“Fit for purpose” is one of those phrases that gets thrown around a lot in data conversations. It sounds sensible. It feels right. But when you stop and ask, fit for whose purpose, and how do we know it’s fit?, the answers can get surprisingly vague.
In higher education, we’re often good at making data valid. We tick the boxes. We pass the HESA quality rules. We submit on time. But being valid is not the same as being useful, and that’s where fitness comes in.
Regulation Isn’t the Whole Picture
A lot of data work in HE is shaped by external demands: funding bodies, regulators, league tables. These purposes dominate how we think about data quality. But when you start to use the same data for internal planning, student support, AI tools or dashboards for senior staff, you quickly realise that ticking a box doesn’t mean the data is fit to answer a real question.

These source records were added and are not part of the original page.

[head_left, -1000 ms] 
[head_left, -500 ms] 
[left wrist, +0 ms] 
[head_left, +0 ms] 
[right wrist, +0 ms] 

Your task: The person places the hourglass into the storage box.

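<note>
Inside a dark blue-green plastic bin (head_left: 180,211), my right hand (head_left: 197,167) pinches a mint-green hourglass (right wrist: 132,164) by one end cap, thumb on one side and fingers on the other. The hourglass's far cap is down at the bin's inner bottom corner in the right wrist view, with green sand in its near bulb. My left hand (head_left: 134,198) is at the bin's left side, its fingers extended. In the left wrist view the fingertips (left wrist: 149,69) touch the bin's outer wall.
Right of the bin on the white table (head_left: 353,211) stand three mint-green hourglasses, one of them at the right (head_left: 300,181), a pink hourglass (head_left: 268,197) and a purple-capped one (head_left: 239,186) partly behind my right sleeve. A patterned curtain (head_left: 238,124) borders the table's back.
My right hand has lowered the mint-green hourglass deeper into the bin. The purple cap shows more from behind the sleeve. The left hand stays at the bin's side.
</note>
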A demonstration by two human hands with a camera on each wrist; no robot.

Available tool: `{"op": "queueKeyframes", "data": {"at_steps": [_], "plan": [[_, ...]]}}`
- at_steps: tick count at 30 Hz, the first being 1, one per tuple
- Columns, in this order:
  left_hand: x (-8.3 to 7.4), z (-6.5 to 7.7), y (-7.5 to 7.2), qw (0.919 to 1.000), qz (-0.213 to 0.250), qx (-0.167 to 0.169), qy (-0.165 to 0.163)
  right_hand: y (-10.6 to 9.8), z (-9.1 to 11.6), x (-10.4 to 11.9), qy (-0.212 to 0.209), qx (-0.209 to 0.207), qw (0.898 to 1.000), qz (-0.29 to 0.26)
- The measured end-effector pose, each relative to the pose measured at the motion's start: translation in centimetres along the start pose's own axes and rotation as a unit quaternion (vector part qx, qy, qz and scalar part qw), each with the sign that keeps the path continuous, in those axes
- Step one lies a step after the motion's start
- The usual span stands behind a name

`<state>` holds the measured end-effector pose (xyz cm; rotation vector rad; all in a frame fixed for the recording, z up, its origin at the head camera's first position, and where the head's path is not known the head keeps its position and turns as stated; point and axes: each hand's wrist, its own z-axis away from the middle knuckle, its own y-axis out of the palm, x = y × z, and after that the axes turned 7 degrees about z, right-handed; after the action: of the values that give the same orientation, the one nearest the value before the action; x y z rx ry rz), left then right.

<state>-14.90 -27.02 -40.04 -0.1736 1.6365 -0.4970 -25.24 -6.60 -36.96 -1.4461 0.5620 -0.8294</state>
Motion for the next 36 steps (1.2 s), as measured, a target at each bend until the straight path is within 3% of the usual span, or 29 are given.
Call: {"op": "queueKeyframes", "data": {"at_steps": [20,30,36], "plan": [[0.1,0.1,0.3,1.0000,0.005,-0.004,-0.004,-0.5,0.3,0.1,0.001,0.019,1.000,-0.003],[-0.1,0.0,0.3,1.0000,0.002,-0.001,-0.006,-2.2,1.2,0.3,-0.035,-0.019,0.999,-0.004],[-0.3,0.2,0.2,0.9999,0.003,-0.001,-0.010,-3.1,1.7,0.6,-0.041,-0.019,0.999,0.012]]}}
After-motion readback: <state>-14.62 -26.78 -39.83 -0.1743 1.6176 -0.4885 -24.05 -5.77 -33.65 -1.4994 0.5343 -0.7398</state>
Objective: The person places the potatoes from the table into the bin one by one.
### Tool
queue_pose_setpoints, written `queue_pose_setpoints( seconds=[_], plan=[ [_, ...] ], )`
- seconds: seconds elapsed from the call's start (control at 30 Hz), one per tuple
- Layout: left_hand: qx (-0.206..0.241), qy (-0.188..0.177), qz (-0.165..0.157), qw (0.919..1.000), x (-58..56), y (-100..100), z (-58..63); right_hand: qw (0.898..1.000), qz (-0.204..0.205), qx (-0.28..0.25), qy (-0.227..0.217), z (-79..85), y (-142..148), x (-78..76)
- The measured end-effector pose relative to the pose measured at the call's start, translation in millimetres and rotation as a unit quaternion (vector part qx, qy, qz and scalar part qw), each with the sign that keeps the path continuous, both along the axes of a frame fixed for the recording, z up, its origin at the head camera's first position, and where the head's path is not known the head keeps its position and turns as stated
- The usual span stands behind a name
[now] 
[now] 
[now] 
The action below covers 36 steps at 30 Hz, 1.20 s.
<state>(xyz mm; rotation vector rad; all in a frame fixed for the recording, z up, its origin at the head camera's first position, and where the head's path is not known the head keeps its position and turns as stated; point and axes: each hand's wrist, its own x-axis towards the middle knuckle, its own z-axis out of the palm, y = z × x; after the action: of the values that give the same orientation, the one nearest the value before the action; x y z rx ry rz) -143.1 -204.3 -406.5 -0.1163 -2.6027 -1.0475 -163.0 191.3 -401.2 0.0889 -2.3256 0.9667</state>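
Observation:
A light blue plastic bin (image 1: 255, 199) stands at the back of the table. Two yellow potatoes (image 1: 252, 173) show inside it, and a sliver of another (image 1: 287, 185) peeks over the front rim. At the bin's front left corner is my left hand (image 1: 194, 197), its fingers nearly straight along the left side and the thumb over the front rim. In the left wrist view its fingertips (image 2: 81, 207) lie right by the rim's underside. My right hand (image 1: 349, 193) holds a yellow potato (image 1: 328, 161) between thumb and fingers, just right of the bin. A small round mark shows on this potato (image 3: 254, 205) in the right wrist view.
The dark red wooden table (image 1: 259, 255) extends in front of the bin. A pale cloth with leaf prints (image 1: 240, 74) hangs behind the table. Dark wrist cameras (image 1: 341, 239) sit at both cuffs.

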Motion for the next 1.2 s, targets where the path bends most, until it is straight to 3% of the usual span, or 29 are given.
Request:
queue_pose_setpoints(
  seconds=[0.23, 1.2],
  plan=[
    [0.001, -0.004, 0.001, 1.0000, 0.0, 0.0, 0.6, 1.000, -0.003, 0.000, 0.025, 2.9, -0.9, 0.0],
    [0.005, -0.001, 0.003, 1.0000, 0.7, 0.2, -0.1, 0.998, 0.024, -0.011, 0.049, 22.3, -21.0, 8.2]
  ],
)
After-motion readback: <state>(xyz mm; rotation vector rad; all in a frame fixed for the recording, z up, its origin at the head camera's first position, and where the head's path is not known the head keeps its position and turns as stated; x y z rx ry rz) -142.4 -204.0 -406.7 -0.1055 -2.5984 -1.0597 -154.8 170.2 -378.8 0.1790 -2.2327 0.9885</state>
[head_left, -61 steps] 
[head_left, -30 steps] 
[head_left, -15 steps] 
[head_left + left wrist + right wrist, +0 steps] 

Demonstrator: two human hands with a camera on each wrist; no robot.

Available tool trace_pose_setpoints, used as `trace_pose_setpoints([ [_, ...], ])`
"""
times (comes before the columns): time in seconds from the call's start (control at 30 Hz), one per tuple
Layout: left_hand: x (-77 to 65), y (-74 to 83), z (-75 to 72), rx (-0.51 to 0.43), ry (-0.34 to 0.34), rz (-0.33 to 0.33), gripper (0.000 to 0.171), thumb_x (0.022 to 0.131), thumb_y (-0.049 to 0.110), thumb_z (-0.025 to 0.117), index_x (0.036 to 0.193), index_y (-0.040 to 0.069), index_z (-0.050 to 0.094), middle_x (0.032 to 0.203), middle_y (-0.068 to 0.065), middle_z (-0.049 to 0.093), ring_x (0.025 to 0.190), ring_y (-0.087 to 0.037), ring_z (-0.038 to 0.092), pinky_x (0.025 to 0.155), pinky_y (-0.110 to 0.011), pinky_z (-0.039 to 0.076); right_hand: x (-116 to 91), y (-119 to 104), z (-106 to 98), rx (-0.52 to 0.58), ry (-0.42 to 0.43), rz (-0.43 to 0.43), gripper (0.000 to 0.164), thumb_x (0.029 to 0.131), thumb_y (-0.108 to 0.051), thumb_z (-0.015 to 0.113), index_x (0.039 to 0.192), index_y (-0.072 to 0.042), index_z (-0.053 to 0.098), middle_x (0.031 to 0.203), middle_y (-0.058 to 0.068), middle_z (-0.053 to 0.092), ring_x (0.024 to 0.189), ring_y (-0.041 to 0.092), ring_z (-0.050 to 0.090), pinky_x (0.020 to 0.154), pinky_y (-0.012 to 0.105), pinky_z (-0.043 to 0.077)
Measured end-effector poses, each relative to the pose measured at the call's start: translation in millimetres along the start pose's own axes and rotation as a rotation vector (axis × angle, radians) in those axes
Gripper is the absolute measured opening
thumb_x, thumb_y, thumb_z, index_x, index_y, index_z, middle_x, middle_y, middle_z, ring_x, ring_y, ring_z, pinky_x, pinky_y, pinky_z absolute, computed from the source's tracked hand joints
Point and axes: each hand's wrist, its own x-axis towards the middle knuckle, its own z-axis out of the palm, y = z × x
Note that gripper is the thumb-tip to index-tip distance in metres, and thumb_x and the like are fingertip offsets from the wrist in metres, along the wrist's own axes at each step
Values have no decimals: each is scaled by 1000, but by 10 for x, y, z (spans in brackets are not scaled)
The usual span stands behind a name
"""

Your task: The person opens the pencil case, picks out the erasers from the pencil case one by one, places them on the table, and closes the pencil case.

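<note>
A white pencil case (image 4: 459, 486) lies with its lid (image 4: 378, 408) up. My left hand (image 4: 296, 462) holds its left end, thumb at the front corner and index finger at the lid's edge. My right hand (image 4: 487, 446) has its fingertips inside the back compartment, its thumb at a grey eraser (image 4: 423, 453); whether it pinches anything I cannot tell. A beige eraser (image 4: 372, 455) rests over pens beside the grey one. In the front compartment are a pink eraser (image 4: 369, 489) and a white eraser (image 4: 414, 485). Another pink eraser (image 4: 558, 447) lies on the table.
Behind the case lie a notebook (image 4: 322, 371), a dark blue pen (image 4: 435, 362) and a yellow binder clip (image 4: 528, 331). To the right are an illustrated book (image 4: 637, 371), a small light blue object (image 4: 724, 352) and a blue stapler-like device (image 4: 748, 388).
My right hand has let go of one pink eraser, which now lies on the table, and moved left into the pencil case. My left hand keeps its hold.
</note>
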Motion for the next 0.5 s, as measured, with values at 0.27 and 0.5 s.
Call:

Take the example of course delivery information. It might be coded correctly for returns, but if academic staff aren’t aware that this data also feeds into timetable planning or student communications, the details may not be reliable enough for those uses. That disconnect between collection and use is where fitness breaks down.
Data as an Asset
Part of the problem is cultural. We often treat data as admin, not as an asset. Something to get through, rather than something to invest in. But data is a long-term asset, especially in a sector where strategic decisions increasingly rely on historic trends, projections, and analysis.
When we see data as an asset, we start to ask better questions:
- Can someone trust this?
- Will it make sense out of context?
- Is it structured in a way that works beyond its original use?
- Could we automate anything without introducing risk?
Fitness isn’t just about what data looks like today. It’s about preparing it for reuse, reshaping it over time, and making sure it keeps its value.

A Working Definition
So what does “fit for purpose” mean in practice?
It means that data is usable and trustworthy in the context of its intended use. It doesn’t have to be perfect. It just has to be good enough for what you’re trying to do – and that means different things in different contexts.
It also means future-proofing. Whether you’re looking to implement predictive analytics or roll out AI-powered tools, your data needs to be structured, consistent and clear enough to support those ambitions. If you don’t lay the groundwork now, you’ll hit a wall later.
What to Do Next
Start by asking: what are the key uses of your data beyond regulation? What decisions rely on it? What would go wrong if it were wrong?
Then talk to colleagues. Do the people entering data know how it’s used? Are the people analysing it aware of its limits? Often, small gaps in understanding create the biggest risks.